Other anti-androgen drugs include fluridil and finasteride. A topical application of fluridil helps suppress androgen receptors in hair follicles. Finasteride is available as oral medication and reduces the conversion of testosterone into its active form. Finasteride has also shown to reverse the effects of follicle miniaturization.

Copper peptide is another ingredient that stimulates hair regrowth. Made up of amino acids, copper peptides have regenerative properties that work to increase hair follicle size and reduce hair loss. By fighting inflammation and free radicals, copper peptides also protect the hair follicles from being damaged.
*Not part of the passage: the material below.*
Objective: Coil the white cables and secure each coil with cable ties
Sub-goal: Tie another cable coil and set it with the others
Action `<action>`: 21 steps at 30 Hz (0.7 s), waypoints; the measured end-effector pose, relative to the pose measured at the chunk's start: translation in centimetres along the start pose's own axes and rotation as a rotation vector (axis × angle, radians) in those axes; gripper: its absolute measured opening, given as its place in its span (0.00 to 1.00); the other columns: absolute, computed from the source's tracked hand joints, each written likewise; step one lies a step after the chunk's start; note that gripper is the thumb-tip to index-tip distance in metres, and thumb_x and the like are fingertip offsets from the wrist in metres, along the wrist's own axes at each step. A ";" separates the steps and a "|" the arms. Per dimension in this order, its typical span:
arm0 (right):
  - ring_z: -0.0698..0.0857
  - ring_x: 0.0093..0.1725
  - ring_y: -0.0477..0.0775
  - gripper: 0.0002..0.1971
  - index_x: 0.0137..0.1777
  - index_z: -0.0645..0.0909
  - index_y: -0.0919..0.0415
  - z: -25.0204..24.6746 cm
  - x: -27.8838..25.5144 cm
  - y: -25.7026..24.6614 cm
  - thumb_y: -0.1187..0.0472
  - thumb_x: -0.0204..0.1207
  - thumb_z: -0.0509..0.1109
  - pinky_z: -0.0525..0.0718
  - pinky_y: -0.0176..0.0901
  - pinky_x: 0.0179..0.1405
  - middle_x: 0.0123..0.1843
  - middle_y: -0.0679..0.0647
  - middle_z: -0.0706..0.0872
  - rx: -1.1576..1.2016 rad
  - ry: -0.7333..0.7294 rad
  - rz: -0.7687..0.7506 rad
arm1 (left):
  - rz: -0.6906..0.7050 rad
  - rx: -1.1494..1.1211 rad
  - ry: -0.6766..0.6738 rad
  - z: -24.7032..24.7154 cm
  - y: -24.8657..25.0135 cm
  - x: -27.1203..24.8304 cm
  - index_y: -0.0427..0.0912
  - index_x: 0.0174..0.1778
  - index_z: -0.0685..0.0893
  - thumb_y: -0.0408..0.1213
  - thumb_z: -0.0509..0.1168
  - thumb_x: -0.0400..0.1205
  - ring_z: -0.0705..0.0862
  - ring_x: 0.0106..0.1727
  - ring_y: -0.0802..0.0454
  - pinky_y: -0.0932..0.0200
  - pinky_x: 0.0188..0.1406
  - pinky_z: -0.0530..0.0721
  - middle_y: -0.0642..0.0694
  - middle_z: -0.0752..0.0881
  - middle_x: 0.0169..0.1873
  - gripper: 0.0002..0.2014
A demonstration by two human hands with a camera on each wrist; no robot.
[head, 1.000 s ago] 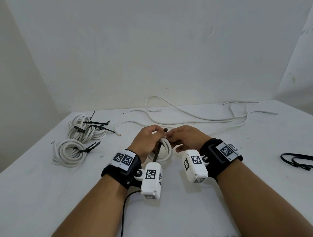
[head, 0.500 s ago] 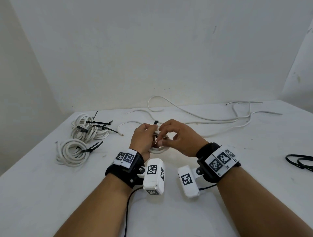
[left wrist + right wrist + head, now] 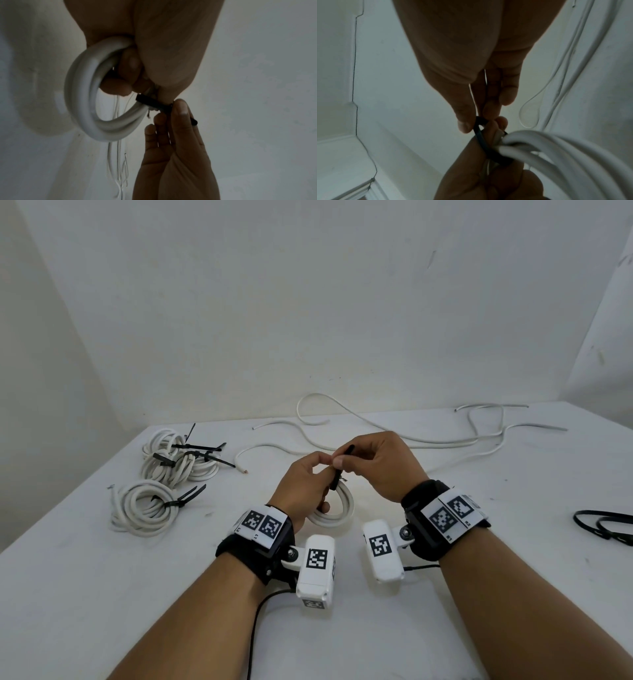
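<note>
Fastening a tie round a small coil. The left hand [image 3: 301,487] holds the coil [image 3: 337,510] of white cable just above the counter [image 3: 513,542], fingers curled through its opening and thumb pressed on the bundle. The right hand [image 3: 376,463] pinches the free end of the black cable tie [image 3: 152,102] between thumb and forefinger; the strap already wraps the bundle where the turns meet. To do the step well, judged from this pose: keep the left grip firm so the turns stay stacked, lead the tail squarely into the head, then pull straight until snug. The cable is smooth, round and springy, so it will likely fan out if released; the tie is a thin, flat, flexible plastic strip. Three tied coils [image 3: 147,508] lie to the left, loose cables [image 3: 394,436] at the back, and spare ties [image 3: 603,525] at the right edge.
</note>
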State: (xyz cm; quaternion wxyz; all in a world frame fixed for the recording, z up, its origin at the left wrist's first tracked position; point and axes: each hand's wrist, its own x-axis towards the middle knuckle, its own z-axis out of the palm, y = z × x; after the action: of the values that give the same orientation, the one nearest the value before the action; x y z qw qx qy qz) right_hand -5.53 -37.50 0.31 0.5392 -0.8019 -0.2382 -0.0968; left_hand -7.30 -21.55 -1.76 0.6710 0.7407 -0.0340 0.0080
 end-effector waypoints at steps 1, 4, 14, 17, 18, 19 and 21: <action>0.84 0.33 0.41 0.03 0.43 0.92 0.56 -0.1 0.0 0.0 0.63 0.75 0.77 0.79 0.30 0.36 0.32 0.50 0.89 0.021 -0.007 0.004 | 0.007 0.002 -0.001 -0.1 -0.1 0.1 0.40 0.49 0.85 0.40 0.66 0.84 0.67 0.20 0.56 0.58 0.24 0.76 0.51 0.78 0.26 0.07; 0.86 0.37 0.45 0.05 0.46 0.91 0.58 0.1 0.1 0.1 0.63 0.79 0.73 0.84 0.38 0.37 0.39 0.55 0.91 0.071 -0.005 0.029 | 0.014 0.004 0.026 -0.1 -0.2 0.3 0.38 0.44 0.83 0.41 0.66 0.83 0.67 0.21 0.55 0.57 0.24 0.76 0.50 0.79 0.27 0.09; 0.89 0.33 0.58 0.09 0.47 0.78 0.60 1.1 0.0 -1.0 0.66 0.75 0.77 0.81 0.44 0.32 0.36 0.59 0.91 0.465 0.137 0.215 | 0.002 -0.018 0.185 -0.2 0.0 0.5 0.43 0.30 0.71 0.34 0.64 0.82 0.70 0.15 0.57 0.57 0.21 0.74 0.56 0.75 0.14 0.14; 0.89 0.31 0.55 0.06 0.42 0.83 0.64 1.5 -0.2 -1.1 0.65 0.74 0.78 0.81 0.41 0.30 0.34 0.58 0.91 0.363 0.148 0.213 | 0.000 -0.017 0.187 -0.2 -0.1 0.4 0.44 0.30 0.70 0.34 0.65 0.82 0.71 0.16 0.57 0.59 0.19 0.74 0.52 0.78 0.20 0.15; 0.89 0.31 0.54 0.05 0.43 0.85 0.66 1.5 -0.3 -1.1 0.64 0.74 0.78 0.81 0.40 0.30 0.33 0.58 0.91 0.309 0.144 0.203 | -0.001 -0.013 0.185 -0.3 -0.1 0.4 0.44 0.30 0.71 0.34 0.65 0.82 0.71 0.17 0.56 0.60 0.19 0.74 0.48 0.80 0.24 0.15; 0.89 0.31 0.52 0.06 0.43 0.86 0.67 1.5 -0.4 -1.1 0.64 0.74 0.78 0.81 0.39 0.29 0.33 0.57 0.91 0.251 0.135 0.185 | 0.000 -0.007 0.183 -0.3 -0.2 0.5 0.44 0.30 0.71 0.34 0.65 0.81 0.72 0.17 0.55 0.60 0.19 0.74 0.44 0.81 0.27 0.14; 0.89 0.30 0.50 0.06 0.42 0.88 0.68 1.6 -0.4 -0.9 0.65 0.74 0.77 0.80 0.36 0.27 0.33 0.58 0.91 0.144 0.111 0.141 | 0.005 0.018 0.184 -0.4 -0.2 0.5 0.44 0.30 0.72 0.34 0.65 0.81 0.72 0.18 0.53 0.60 0.19 0.74 0.41 0.82 0.31 0.13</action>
State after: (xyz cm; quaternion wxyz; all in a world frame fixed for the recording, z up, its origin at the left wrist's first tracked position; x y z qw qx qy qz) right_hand -6.51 -35.85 0.26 0.6132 -0.7694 -0.1572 -0.0854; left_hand -6.77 -21.12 -1.90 0.6644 0.7428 0.0260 0.0782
For a hair regrowth serum without any toxicity or irritation, look to Copper Peptide Hair Regrowth Serum.

All treatments for MPHL are for long-term use, which means stopping the treatment will cause your hair loss condition to return. Before committing to any topical treatment, it is recommended to consult an accredited dermatologist for professional advice.

Light therapy as treatment

Low light, intense pulsed light, and red light treatment can initiate hair regrowth. Red light treatment, with wavelengths between 630 to 670 nm, stimulates an enzyme called cytochrome C. This enzyme encourages our genes to produce more hair and lowers the cell death of hair follicles.

Using a laser comb for 15 minutes, three times a week, also increases the number of hair follicles in the anagen phase, the stage in which our hair grows. The comb is available as a stand-alone or adjunctive therapy.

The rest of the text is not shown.